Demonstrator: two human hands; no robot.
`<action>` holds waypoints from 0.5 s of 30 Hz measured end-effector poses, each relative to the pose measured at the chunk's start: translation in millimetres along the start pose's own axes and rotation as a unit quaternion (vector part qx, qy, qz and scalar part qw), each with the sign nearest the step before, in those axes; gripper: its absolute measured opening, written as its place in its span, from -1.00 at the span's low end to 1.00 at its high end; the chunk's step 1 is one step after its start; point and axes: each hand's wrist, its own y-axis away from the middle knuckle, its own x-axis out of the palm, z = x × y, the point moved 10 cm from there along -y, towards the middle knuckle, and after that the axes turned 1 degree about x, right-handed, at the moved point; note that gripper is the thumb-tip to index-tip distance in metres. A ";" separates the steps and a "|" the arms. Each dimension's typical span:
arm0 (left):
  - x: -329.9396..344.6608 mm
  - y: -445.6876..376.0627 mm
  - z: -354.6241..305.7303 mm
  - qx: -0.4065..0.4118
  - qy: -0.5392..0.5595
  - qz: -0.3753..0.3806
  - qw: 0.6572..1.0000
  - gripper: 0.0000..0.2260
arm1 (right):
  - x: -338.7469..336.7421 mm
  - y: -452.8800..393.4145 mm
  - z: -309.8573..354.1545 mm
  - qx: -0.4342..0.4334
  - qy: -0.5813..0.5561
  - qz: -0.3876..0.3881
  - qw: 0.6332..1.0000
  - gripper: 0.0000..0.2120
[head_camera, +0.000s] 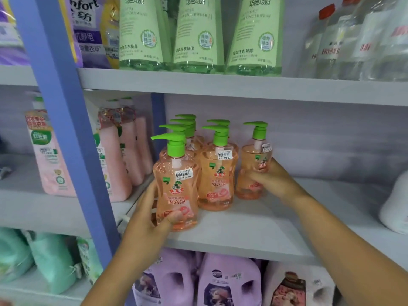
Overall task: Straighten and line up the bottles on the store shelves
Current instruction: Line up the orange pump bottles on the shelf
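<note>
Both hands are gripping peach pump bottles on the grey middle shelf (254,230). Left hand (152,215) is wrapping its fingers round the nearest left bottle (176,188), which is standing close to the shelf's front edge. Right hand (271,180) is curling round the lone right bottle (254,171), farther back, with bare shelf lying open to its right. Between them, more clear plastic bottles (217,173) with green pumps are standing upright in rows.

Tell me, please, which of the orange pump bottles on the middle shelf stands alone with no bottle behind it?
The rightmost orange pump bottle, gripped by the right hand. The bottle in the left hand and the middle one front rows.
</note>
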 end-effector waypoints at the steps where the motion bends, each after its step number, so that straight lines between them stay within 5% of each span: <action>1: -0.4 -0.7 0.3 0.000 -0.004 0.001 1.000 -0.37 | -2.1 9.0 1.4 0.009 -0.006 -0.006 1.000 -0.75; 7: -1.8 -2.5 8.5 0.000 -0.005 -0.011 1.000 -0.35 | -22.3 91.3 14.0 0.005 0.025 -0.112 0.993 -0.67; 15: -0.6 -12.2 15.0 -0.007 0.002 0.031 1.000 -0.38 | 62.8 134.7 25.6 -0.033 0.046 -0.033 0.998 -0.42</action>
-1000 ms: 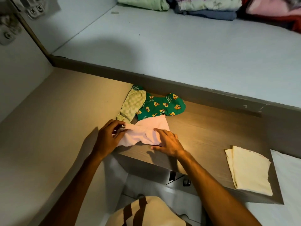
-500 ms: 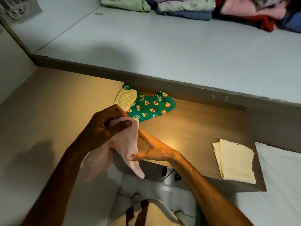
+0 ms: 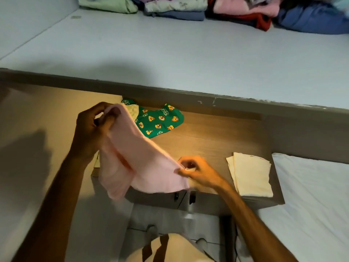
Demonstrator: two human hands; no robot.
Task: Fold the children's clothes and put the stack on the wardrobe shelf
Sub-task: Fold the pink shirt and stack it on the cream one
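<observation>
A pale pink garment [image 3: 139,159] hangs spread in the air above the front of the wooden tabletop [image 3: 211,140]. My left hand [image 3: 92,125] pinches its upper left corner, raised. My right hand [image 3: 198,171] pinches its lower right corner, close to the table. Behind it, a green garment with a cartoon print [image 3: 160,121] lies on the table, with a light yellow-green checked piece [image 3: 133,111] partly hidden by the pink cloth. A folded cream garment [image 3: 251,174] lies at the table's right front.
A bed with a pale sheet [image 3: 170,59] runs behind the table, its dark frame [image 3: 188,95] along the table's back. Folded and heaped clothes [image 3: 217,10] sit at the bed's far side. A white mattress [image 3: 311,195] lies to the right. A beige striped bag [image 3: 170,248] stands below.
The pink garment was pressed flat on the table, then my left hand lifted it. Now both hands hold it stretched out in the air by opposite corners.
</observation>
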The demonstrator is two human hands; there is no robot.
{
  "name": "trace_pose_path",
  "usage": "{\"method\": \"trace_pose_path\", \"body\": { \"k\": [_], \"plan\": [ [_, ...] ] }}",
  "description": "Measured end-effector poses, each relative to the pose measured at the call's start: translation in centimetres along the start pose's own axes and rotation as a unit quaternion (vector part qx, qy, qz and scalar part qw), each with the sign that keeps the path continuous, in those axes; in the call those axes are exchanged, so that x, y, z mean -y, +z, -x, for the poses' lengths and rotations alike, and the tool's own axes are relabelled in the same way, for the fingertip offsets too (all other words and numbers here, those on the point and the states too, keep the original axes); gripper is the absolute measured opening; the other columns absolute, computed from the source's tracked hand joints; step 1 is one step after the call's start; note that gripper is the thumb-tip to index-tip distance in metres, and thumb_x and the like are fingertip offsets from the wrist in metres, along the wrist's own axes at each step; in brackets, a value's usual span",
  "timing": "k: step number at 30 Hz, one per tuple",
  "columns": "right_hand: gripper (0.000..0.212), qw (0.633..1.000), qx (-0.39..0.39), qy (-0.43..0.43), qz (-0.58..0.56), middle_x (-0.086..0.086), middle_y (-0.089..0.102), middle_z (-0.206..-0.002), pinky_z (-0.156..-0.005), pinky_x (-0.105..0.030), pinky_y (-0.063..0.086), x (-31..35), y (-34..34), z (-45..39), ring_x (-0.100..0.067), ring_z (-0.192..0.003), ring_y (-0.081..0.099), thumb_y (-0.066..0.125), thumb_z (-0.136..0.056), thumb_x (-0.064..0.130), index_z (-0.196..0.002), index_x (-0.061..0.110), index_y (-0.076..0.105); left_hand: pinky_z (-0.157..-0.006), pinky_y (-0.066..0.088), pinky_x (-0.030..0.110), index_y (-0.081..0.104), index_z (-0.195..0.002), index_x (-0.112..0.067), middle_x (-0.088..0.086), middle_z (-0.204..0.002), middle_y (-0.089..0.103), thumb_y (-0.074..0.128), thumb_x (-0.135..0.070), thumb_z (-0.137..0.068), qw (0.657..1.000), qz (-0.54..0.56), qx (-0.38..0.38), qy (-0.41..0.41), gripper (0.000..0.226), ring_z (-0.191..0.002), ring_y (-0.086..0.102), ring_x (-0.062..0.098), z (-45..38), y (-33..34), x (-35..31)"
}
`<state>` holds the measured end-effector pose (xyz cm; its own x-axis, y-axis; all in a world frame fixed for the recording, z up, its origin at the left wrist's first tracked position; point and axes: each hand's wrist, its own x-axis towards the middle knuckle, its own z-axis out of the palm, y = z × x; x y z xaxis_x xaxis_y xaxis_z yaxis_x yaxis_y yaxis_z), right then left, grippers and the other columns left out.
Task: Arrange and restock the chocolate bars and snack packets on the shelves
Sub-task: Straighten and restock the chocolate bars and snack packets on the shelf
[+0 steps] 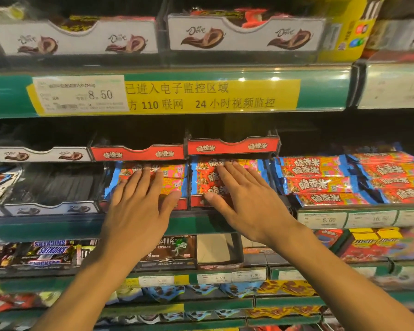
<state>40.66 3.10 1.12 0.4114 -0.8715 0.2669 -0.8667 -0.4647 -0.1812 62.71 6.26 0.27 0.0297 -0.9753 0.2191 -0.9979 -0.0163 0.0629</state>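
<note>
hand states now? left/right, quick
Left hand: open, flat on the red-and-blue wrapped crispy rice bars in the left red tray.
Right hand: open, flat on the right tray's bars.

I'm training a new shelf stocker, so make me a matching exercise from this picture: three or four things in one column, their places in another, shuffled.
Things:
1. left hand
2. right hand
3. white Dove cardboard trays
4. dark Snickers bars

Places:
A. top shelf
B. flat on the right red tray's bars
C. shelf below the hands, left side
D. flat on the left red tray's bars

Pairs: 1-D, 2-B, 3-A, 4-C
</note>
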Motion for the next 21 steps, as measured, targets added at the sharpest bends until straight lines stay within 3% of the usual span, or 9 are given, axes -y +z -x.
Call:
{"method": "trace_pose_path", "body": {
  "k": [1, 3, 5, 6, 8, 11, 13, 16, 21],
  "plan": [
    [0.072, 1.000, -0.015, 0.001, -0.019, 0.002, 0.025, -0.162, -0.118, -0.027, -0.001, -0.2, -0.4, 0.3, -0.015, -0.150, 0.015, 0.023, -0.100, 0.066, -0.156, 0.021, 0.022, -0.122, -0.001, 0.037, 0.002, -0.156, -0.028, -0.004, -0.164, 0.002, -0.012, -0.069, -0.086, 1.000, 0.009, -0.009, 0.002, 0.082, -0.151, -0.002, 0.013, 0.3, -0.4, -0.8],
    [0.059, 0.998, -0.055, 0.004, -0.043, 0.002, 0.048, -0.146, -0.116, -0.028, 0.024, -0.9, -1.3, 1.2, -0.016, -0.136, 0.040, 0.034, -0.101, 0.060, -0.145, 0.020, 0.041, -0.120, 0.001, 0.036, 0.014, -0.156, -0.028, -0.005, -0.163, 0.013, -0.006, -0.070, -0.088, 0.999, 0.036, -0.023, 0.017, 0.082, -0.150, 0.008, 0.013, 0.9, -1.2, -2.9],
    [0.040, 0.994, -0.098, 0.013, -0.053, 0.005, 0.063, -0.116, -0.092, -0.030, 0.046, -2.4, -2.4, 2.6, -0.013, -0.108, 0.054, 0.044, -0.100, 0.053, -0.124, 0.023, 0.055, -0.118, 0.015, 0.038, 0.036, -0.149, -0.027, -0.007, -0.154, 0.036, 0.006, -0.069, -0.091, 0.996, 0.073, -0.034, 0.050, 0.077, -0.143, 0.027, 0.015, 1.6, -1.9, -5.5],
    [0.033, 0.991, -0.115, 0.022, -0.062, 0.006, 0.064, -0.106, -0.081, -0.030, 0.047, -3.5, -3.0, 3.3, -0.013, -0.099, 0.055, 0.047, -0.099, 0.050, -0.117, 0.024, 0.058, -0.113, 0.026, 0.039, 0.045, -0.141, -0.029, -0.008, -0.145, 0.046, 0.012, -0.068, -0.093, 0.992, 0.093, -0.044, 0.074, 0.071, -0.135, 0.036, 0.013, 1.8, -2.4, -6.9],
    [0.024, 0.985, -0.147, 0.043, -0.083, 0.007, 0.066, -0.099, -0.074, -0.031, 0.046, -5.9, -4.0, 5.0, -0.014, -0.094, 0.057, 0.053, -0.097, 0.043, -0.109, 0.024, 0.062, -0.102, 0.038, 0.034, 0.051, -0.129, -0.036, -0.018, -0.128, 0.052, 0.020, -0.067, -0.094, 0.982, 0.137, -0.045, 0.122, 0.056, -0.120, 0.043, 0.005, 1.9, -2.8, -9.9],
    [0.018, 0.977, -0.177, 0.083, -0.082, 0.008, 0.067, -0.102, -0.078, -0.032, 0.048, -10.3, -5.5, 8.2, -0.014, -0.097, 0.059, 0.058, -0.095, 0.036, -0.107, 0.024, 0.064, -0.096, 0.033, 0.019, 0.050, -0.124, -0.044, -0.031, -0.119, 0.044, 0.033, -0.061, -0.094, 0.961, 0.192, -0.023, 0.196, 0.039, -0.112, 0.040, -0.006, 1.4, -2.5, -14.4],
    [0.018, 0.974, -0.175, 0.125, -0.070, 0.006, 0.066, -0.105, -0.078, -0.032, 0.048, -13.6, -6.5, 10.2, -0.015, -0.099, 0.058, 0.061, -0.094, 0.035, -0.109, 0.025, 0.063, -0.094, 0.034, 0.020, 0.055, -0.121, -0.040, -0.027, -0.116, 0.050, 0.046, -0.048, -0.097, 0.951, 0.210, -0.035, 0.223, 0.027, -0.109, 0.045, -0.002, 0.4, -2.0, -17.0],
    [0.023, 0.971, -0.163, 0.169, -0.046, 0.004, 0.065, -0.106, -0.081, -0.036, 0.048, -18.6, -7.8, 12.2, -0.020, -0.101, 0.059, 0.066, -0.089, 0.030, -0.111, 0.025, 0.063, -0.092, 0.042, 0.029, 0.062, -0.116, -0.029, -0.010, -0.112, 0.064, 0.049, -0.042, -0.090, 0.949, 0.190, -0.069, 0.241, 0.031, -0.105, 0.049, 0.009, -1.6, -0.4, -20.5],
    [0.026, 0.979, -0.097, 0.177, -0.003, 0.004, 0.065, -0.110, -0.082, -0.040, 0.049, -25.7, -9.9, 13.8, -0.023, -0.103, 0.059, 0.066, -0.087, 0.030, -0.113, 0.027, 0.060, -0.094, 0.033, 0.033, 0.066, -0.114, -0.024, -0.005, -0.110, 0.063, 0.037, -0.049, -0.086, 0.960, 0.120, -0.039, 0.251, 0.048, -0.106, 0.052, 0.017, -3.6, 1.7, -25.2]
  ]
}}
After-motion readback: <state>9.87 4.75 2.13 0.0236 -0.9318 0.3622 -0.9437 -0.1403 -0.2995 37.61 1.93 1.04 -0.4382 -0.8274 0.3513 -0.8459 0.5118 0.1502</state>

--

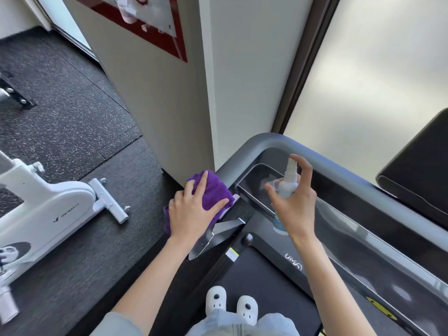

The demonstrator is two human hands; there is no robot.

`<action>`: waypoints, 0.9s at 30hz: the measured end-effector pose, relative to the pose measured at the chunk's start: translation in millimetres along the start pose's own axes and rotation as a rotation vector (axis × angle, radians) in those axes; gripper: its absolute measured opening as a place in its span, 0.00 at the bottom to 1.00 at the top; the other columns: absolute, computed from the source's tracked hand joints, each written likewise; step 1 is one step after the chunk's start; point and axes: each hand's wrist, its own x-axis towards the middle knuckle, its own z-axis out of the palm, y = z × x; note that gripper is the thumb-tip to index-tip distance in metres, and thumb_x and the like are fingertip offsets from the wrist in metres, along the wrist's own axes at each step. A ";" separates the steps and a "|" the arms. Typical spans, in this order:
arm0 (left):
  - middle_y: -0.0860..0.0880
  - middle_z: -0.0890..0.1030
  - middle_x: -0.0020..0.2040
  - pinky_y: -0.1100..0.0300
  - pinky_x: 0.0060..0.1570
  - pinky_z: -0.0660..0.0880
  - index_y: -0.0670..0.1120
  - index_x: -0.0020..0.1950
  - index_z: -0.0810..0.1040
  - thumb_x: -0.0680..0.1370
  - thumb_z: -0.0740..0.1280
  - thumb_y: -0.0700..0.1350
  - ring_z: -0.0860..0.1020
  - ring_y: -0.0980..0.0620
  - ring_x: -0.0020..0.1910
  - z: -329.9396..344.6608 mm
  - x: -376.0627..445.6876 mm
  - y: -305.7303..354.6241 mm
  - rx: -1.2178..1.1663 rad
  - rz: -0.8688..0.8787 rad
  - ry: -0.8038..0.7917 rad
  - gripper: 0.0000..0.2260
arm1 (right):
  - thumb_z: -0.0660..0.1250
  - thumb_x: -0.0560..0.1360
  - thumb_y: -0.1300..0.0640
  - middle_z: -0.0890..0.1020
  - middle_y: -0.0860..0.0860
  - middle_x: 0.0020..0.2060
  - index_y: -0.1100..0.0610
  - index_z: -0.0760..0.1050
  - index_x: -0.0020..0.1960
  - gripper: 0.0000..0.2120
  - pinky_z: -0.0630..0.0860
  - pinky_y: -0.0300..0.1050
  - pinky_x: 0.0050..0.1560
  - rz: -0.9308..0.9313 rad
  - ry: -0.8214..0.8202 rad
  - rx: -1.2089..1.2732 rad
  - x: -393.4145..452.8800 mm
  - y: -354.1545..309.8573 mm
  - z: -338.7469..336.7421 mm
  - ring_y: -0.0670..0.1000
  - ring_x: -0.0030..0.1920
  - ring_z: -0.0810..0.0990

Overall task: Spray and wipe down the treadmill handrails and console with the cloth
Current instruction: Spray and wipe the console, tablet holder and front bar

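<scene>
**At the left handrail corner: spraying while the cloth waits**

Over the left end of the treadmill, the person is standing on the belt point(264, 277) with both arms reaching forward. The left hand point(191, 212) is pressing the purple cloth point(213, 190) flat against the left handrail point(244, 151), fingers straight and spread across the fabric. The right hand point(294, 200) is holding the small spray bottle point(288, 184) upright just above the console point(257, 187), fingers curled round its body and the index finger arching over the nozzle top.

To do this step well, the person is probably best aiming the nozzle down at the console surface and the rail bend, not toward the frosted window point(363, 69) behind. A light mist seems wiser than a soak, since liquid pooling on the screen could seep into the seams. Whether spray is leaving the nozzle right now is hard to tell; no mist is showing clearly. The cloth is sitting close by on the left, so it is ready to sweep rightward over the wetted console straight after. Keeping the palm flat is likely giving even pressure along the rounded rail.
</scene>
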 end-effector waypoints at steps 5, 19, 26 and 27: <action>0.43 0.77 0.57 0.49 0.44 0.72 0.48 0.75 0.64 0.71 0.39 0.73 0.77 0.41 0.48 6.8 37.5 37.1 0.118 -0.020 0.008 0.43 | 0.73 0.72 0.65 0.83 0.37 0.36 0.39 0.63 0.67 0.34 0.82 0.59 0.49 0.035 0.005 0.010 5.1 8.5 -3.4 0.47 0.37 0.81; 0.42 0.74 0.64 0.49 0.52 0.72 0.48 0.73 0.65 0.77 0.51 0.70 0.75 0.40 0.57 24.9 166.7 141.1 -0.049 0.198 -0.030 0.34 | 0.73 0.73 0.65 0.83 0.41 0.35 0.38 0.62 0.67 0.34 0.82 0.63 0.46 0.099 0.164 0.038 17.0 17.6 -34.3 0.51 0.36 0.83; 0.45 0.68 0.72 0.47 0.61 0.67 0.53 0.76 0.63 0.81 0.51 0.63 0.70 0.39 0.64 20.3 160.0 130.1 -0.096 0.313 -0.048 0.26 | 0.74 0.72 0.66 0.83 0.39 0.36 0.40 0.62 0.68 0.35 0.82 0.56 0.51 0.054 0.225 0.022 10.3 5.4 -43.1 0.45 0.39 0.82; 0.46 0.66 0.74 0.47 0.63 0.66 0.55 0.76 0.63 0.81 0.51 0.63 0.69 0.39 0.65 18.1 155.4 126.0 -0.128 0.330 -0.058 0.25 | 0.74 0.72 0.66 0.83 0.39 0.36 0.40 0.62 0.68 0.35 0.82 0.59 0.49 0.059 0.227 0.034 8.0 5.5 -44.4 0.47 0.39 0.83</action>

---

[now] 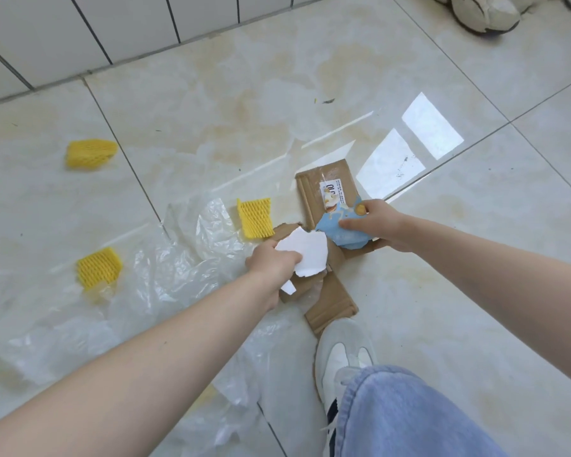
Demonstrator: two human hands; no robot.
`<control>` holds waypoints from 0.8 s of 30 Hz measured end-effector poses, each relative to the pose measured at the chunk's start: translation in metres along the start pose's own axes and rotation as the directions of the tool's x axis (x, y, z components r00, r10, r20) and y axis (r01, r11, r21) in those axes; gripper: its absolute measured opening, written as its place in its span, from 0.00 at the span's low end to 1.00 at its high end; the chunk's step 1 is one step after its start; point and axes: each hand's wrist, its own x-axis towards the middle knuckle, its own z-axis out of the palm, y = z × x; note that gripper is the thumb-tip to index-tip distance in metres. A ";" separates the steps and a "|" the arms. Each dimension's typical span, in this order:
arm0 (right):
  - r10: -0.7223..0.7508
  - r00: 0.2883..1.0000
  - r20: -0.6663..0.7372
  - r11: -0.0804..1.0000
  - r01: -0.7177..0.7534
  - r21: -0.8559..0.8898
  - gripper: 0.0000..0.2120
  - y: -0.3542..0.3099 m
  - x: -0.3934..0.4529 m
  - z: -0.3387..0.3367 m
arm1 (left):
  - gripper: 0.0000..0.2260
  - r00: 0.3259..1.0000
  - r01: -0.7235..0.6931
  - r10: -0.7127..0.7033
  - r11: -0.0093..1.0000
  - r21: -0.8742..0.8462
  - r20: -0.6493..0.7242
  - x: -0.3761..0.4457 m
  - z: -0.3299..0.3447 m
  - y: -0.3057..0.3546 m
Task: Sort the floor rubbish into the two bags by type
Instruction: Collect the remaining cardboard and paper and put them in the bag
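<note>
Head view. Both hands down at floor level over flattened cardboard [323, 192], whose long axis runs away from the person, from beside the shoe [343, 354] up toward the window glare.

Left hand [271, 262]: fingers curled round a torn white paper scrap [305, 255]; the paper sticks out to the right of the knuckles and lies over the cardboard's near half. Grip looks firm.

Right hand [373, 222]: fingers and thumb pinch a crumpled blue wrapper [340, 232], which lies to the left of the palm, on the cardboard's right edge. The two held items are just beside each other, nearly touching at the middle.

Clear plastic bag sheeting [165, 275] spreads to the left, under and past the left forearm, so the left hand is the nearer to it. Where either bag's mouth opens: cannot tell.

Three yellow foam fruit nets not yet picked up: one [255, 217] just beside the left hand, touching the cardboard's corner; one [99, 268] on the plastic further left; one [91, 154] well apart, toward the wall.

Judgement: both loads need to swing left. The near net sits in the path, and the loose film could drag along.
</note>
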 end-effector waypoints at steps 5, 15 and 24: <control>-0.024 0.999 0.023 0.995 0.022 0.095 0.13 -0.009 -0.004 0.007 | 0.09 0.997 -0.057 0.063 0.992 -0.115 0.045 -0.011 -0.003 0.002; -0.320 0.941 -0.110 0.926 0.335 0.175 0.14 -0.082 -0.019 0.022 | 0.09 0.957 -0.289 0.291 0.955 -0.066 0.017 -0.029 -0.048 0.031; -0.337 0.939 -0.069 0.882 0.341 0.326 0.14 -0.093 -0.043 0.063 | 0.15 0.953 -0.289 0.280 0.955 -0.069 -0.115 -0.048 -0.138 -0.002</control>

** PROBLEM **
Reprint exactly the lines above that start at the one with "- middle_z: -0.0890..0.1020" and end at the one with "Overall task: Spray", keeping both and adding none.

** RESPONSE AREA **
  - middle_z: -0.0890..0.1020
  - middle_y: -0.0860..0.0860
  - middle_x: 0.0020..0.2060
  - index_y: -0.1100..0.0610
  - index_z: -0.0760..0.1050
  - index_x: -0.0020..0.1960
  - gripper: 0.0000..0.2120
  - pinky_z: -0.0630..0.0860
  - pinky_y: -0.0300..0.1050
  - pinky_x: 0.0050..0.1560
  - rz: -0.9308..0.9313 rad
  - ry: -0.8214..0.8202 rad
  - rx: -1.2089..1.2732 rad
  - x: -393.4145..452.8800 mm
  - y: -354.1545..309.8573 mm
  - z: -338.7469..336.7421 mm
  - ring_y: -0.0670..0.1000
  - ring_x: -0.0030..0.1920
  - ring_z: -0.0810..0.0990

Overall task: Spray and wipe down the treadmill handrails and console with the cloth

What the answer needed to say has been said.